I need to generate a pivot table so to get quickly what's missing.
An example of the records is
1, en, hello
1, fr, bonjour
1, es, hola
2, en, how are you
2, fr,
3, es, come es stas
Although translations should be always there for all language, I'm not 100% sure this is the case. So missing fields have to be considered.
The desired outcome is this
|ID|EN|FR|ES|
|1|hello|bonjour|hola|
|2|how are you| |come es stas|
The challenge I have is that the column order may not always be the same when the database is populated, so in theory I should have a dynamic list of fields.
There is not a direct PIVOT function in SQLite, so I started experimenting with the group_concat obtaining a comma separated string.
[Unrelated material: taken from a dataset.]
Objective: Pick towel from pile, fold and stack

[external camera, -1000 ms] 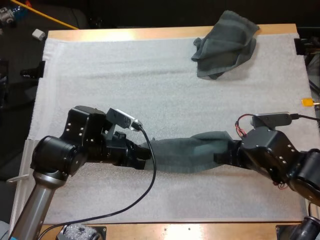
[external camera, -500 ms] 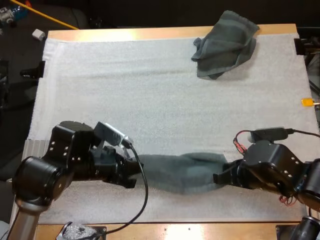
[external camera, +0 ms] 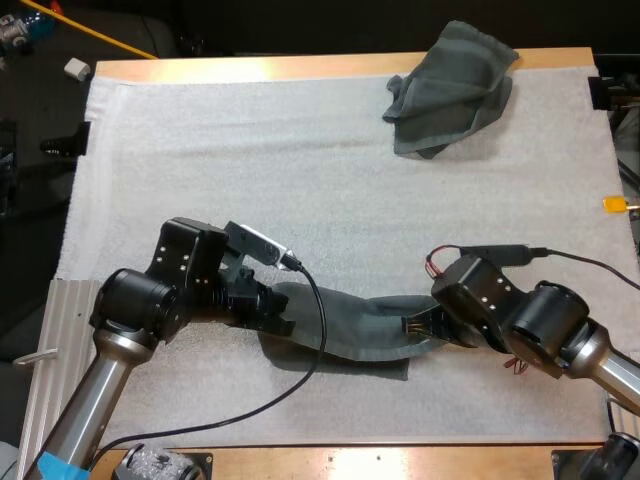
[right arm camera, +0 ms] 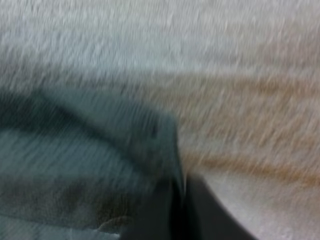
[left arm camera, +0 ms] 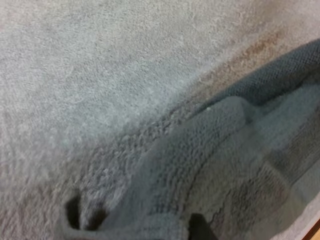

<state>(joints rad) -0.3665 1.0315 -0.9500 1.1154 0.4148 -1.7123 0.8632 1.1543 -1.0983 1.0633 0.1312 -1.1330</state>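
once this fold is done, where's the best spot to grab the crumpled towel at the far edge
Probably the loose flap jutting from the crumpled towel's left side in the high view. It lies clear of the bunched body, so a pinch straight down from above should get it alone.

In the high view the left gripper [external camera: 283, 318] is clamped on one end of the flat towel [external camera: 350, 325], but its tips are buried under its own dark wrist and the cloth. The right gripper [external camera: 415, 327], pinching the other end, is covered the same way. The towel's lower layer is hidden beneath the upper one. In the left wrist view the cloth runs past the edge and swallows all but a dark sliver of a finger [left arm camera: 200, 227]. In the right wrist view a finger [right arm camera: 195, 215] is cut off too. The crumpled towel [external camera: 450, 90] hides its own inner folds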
SELECT DISTINCT language, group_concat(word, ',') OVER (PARTITION BY language) AS group_concat
FROM vocabulary;
I can ran past the results later on in Python if needed; the issue is that any missing value is not appending an empty item thus shifting all the concatenation by n, thus making this solution not valid.
I have attempted also to use the filter clause in the select predicate (though this mean hardcoding the columns), but I was not able to succeed.
Any idea on how this can be achieved?
-
1This enterprising fellow has implemented pivot as an sqlite extenison.Jeremy Field– Jeremy Field2022年04月03日 02:07:27 +00:00Commented Apr 3, 2022 at 2:07
-
Sounds promising, though the *_id might be confusing at firstAndrea Moro– Andrea Moro2022年04月04日 06:55:20 +00:00Commented Apr 4, 2022 at 6:55
3 Answers 3
I was able to arrive to a semi-satisfactory solution, though the only thing missing is a dynamic column selection.
SELECT id,
MAX(CASE WHEN "language" == 'it' THEN word END) as 'it',
MAX(CASE WHEN "language" == 'en' THEN word END) as 'en',
MAX(CASE WHEN "language" == 'ru' THEN word END) as 'ru'
FROM (select t.*,
row_number() over (partition by language order by id) as seq
from vocabulary t
) t
GROUP BY t.seq;
Regrettably SQLite doesn't support dynamic queries, so these have to be constructed via the callee, in my case a Python script.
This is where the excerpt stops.